Many women grapple with feelings of having lost beauty or femininity after facing cancer. These are complicated feelings to work through, but one photographer believes he has a small way of helping that process.
Adrian Tomadin is an Argentinian photographer who has been living in Spain for 21 years. Adrian also teaches photography. One of his specialties is boudoir photography. Last year, he launched a project to bring boudoir photography to a very meaningful audience.
"At the beginning of 2020, I embarked on a great adventure, an unprecedented project, portraying women who are going through or have gone through cancer under the rules of this boudoir genre," he shared. Adrian spoke with LittleThings about his project, "36 Women, 36 Stories."
Adrian Tomadin has been passionate about photography for many years. He's been a photographer and also a professor of photography for over two decades. He has many specialties, one of which is boudoir photography.
"Boudoir (from the French 'tocador'), was the room where upper-class women dressed and made up, adjacent to the main bedroom," Adrian explained.
"At present, this is the name given to a photographic modality that reveals the most feminine, elegant, and sensual side of women. This style is very popular in the US and northern Europe, to the point that most women want, at some point in their life, to take pictures of this type.
"It is a genre of photography in which the sensuality of women prevails above all else. They are photos of women for women."
Adrian has worked to spread the boudoir style and teach its finer points to other photographers.
"I have been training international photographers in this area for many years with the firm intention of enhancing, among all, the beauty of the real woman," he shared.
"I don't want to label myself a feminist, but I do want to label myself as a person and professional involved in female empowerment through art."
In early 2020, Adrian embarked on a project with a deeply personal meaning. The project is called "36 Women, 36 Stories." The name is in honor of Adrian's own mother, who died of cancer at 36 years old.

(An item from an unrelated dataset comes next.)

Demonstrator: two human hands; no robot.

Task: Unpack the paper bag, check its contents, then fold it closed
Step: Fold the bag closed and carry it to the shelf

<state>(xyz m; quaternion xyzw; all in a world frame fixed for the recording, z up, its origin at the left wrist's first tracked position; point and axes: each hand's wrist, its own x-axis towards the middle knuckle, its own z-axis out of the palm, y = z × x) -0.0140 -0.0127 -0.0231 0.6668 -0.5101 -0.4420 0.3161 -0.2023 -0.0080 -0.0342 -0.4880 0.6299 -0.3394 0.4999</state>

"At the beginning of 2020, I embarked on a great adventure, an unprecedented project, portraying women who are going through or have gone through cancer under the rules of this boudoir genre," he explained.
"These fighting women are undoubtedly an example to follow for society because of their courage and desire to live," he shared.
"One of the factors common to all of them is that they have lost their self-esteem, they look less and less in the mirror, and their complexes are enormous because of the consequences of this terrible disease. They have lost much of their feminine essence."
"My goal with these boudoir photography sessions is to give them back their security and the most beautiful image they carry inside and out," Adrian continued.
"It is an over-the-counter medicine that I understand is critical and absolutely positive for them. I hope it has been as positive and rewarding an experience for all of them as it was for me."
Adrian hopes to continue the project and grow it into something even bigger. He's grateful to these women who shared their stories and themselves in such a deeply vulnerable way. His greatest hope is to give them back just some of what he gets from meeting them and learning about them.